Repeat the lines of the data exactly and exclude any picture among them.
______
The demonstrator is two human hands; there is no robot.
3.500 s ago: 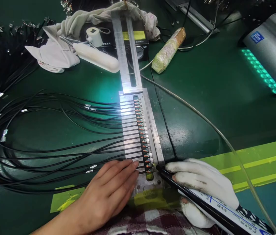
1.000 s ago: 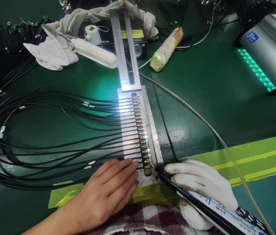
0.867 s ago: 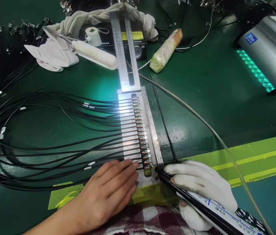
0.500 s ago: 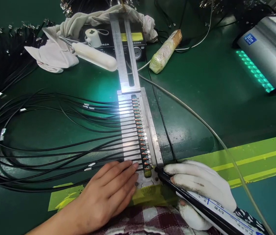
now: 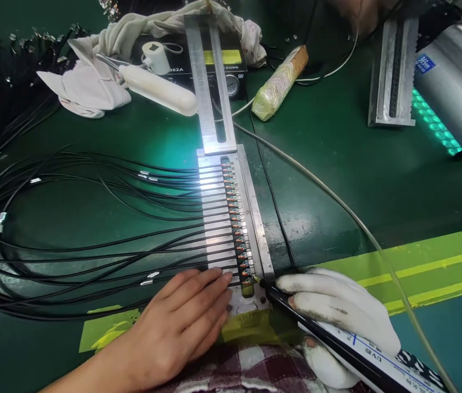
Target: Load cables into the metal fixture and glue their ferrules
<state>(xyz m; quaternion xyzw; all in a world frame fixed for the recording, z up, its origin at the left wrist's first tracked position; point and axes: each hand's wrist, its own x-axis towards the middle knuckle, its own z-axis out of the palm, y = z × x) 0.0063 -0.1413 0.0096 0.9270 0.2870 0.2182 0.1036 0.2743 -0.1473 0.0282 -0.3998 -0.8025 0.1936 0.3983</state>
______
Written answer -
The demonstrator is two human hands; there is no robot.
3.500 s ago: 
1.000 s ago: 
0.867 s ago: 
0.500 s ago: 
now: 
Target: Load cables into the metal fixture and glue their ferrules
<state>(xyz m; quaternion xyzw; all in a world frame fixed for the recording, z up, its origin at the left wrist's first tracked position; point and axes: each hand's wrist, its own x-axis towards the middle knuckle, its own z-axis out of the palm, y = z × x) 0.0063 -0.1413 0.0096 0.9270 0.2870 0.2182 0.1036 0.2743 -0.1473 0.0282 -0.3998 -0.8025 0.1936 0.3983</state>

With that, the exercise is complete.